A batch processing system that:

  • Generates responses for multiple prompts in sequence
  • Processes embeddings in batches for high throughput
  • Reports progress during long-running operations
  • Handles errors per-item without aborting the batch
  • Uses Rayon for parallel processing (Rust)
  • Optimizes throughput with configuration tuning

Prerequisites

  • Mullama installed (npm install mullama or pip install mullama)
  • A GGUF model file
  • For Rust parallel processing: parallel feature enabled
mullama pull llama3.2:1b

Batch Generation

Process multiple prompts sequentially, collecting all results.

const { JsModel, JsContext } = require('mullama');

const model = JsModel.load('./model.gguf', { nGpuLayers: -1 });
const ctx = new JsContext(model, { nCtx: 2048, nBatch: 512 });

const prompts = [
    'Explain photosynthesis in one sentence:',
    'What is the speed of light?',
    'Define machine learning:',
    'What causes earthquakes?',
    'Explain gravity briefly:',
];

function batchGenerate(prompts, maxTokens = 100, params = {}) {
    const results = [];
    const startTime = Date.now();

    for (let i = 0; i < prompts.length; i++) {
        const prompt = prompts[i];
        console.log(`[${i + 1}/${prompts.length}] Processing: "${prompt.slice(0, 40)}..."`);

        try {
            const text = ctx.generate(prompt, maxTokens, params);
            results.push({ prompt, response: text.trim(), status: 'success' });
        } catch (error) {
            results.push({ prompt, response: null, status: 'error', error: error.message });
            console.error(`  Error: ${error.message}`);
        }

        ctx.clearCache();

        // Progress
        const elapsed = (Date.now() - startTime) / 1000;
        const rate = (i + 1) / elapsed;
        console.log(`  Done. (${rate.toFixed(1)} prompts/min)`);
    }

    const totalTime = (Date.now() - startTime) / 1000;
    console.log(`\nBatch complete: ${results.length} prompts in ${totalTime.toFixed(1)}s`);
    return results;
}

const results = batchGenerate(prompts, 80, { temperature: 0.3 });
import time
from mullama import Model, Context, SamplerParams

model = Model.load("./model.gguf", n_gpu_layers=-1)
ctx = Context(model, n_ctx=2048, n_batch=512)

prompts = [
    "Explain photosynthesis in one sentence:",
    "What is the speed of light?",
    "Define machine learning:",
    "What causes earthquakes?",
    "Explain gravity briefly:",
]

def batch_generate(prompts, max_tokens=100, params=None):
    results = []
    start_time = time.time()

    for i, prompt in enumerate(prompts):
        print(f'[{i+1}/{len(prompts)}] Processing: "{prompt[:40]}..."')

        try:
            text = ctx.generate(prompt, max_tokens=max_tokens, params=params)
            results.append({"prompt": prompt, "response": text.strip(), "status": "success"})
        except Exception as e:
            results.append({"prompt": prompt, "response": None, "status": "error", "error": str(e)})
            print(f"  Error: {e}")

        ctx.clear_cache()

        # Progress
        elapsed = time.time() - start_time
        rate = (i + 1) / elapsed * 60
        print(f"  Done. ({rate:.1f} prompts/min)")
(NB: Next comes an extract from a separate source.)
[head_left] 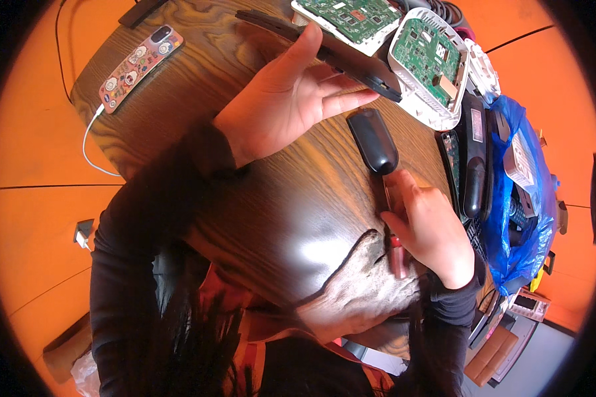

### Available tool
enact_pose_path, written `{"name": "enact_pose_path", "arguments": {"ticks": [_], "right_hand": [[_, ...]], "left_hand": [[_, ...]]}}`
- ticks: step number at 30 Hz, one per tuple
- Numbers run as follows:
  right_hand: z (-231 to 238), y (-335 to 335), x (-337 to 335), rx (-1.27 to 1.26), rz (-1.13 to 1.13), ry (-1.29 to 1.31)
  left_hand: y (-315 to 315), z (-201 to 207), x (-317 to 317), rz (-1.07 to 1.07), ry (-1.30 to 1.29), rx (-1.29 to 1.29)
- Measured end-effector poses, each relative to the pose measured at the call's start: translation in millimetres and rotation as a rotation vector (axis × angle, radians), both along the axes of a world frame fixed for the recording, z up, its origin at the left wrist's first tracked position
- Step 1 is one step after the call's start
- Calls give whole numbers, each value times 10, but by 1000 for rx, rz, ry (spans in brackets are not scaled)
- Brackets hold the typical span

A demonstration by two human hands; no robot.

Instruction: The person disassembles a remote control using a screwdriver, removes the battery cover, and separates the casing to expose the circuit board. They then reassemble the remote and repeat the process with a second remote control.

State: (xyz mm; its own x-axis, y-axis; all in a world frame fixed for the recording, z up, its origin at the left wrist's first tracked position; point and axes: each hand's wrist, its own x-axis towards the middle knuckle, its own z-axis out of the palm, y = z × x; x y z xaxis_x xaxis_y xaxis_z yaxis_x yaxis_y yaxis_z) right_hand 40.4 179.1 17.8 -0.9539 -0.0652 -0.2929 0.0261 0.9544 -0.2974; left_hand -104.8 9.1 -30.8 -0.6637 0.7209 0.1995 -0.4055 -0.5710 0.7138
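My left hand (pixel 281 99) is raised over a dark round wooden table (pixel 258 198), holding a long flat black device (pixel 331 49) by its edge between thumb and fingers. My right hand (pixel 427 225) rests on the table's right side, closed around a red-handled tool (pixel 396 255) whose tip points toward a small black oblong casing (pixel 374 140) lying on the wood. That casing sits just beyond my right fingertips, below the black device.
A phone in a sticker-covered case (pixel 139 66) lies at the far left, plugged into a white cable. Two open white casings with green circuit boards (pixel 430 66) sit at the back right. Black remotes (pixel 473 155) and a blue plastic bag (pixel 523 198) of parts crowd the right edge. The floor is orange.
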Motion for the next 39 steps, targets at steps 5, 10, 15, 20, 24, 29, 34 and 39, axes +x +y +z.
{"name": "enact_pose_path", "arguments": {"ticks": [5, 10, 15, 20, 24, 29, 34, 39], "right_hand": [[207, 45, 24, -240, -132, 319], [176, 110, 3, -658, -330, 879], [-81, 149, -126, -699, -274, 760], [-184, 134, -201, -679, -257, 768], [-245, 188, -193, -651, -235, 807], [-399, 138, -239, -860, -241, 598], [-351, 55, -225, -841, -318, 461], [-10, 94, 17, -406, -115, 757]], "left_hand": [[16, -20, 12, -21, -89, 111], [-13, -7, 17, -82, -82, 57], [-1, 5, 16, -52, -101, 51], [-5, -8, 5, -37, -98, 50], [-11, -23, -7, -58, -125, 62], [-4, -27, -8, -73, -197, 96], [-11, -42, -19, -139, -153, 191], [-18, -71, -14, -95, -151, 194]]}}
    total_time = time.time() - start_time
    print(f"\nBatch complete: {len(results)} prompts in {total_time:.1f}s")
    return results

results = batch_generate(prompts, max_tokens=80, params=SamplerParams(temperature=0.3))

Batch Embeddings

Generate embeddings for many texts at once using the batch API.

const { JsModel, JsEmbeddingGenerator, cosineSimilarity } = require('mullama');

const model = JsModel.load('./model.gguf');
const embedGen = new JsEmbeddingGenerator(model, 512, true);

const texts = [
    'The cat sat on the mat.',
    'A feline rested on the rug.',
    'Dogs love to play fetch in the park.',
    'Machine learning transforms data into predictions.',
    'Neural networks are inspired by the brain.',
    'The weather today is sunny and warm.',
    'Quantum computing uses qubits instead of bits.',
    'Python is a popular programming language.',
];

function batchEmbed(texts, batchSize = 32) {
    const allEmbeddings = [];
    const startTime = Date.now();

    for (let i = 0; i < texts.length; i += batchSize) {
        const batch = texts.slice(i, i + batchSize);
        console.log(`Embedding batch ${Math.floor(i/batchSize) + 1}/${Math.ceil(texts.length/batchSize)}`);

        const embeddings = embedGen.embedBatch(batch);
        allEmbeddings.push(...embeddings);
    }

    const elapsed = (Date.now() - startTime) / 1000;
    console.log(`Embedded ${texts.length} texts in ${elapsed.toFixed(2)}s`);
    console.log(`Throughput: ${(texts.length / elapsed).toFixed(1)} texts/sec`);
    console.log(`Dimension: ${allEmbeddings[0].length}`);

    return allEmbeddings;
}

const embeddings = batchEmbed(texts);

// Show similarity matrix
console.log('\nSimilarity matrix (first 4 texts):');
for (let i = 0; i < 4; i++) {
    const row = [];
    for (let j = 0; j < 4; j++) {
        row.push(cosineSimilarity(embeddings[i], embeddings[j]).toFixed(3));
    }
    console.log(`  ${texts[i].slice(0, 30).padEnd(30)} | ${row.join(' | ')}`);
}
import time
import numpy as np
from mullama import Model, EmbeddingGenerator, cosine_similarity

model = Model.load("./model.gguf")
embed_gen = EmbeddingGenerator(model, n_ctx=512, normalize=True)

texts = [
    "The cat sat on the mat.",
    "A feline rested on the rug.",
    "Dogs love to play fetch in the park.",
    "Machine learning transforms data into predictions.",
    "Neural networks are inspired by the brain.",
    "The weather today is sunny and warm.",
    "Quantum computing uses qubits instead of bits.",
    "Python is a popular programming language.",
]

def batch_embed(texts, batch_size=32):
    all_embeddings = []
    start_time = time.time()

    for i in range(0, len(texts), batch_size):
        batch = texts[i:i + batch_size]
        print(f"Embedding batch {i//batch_size + 1}/{(len(texts)-1)//batch_size + 1}")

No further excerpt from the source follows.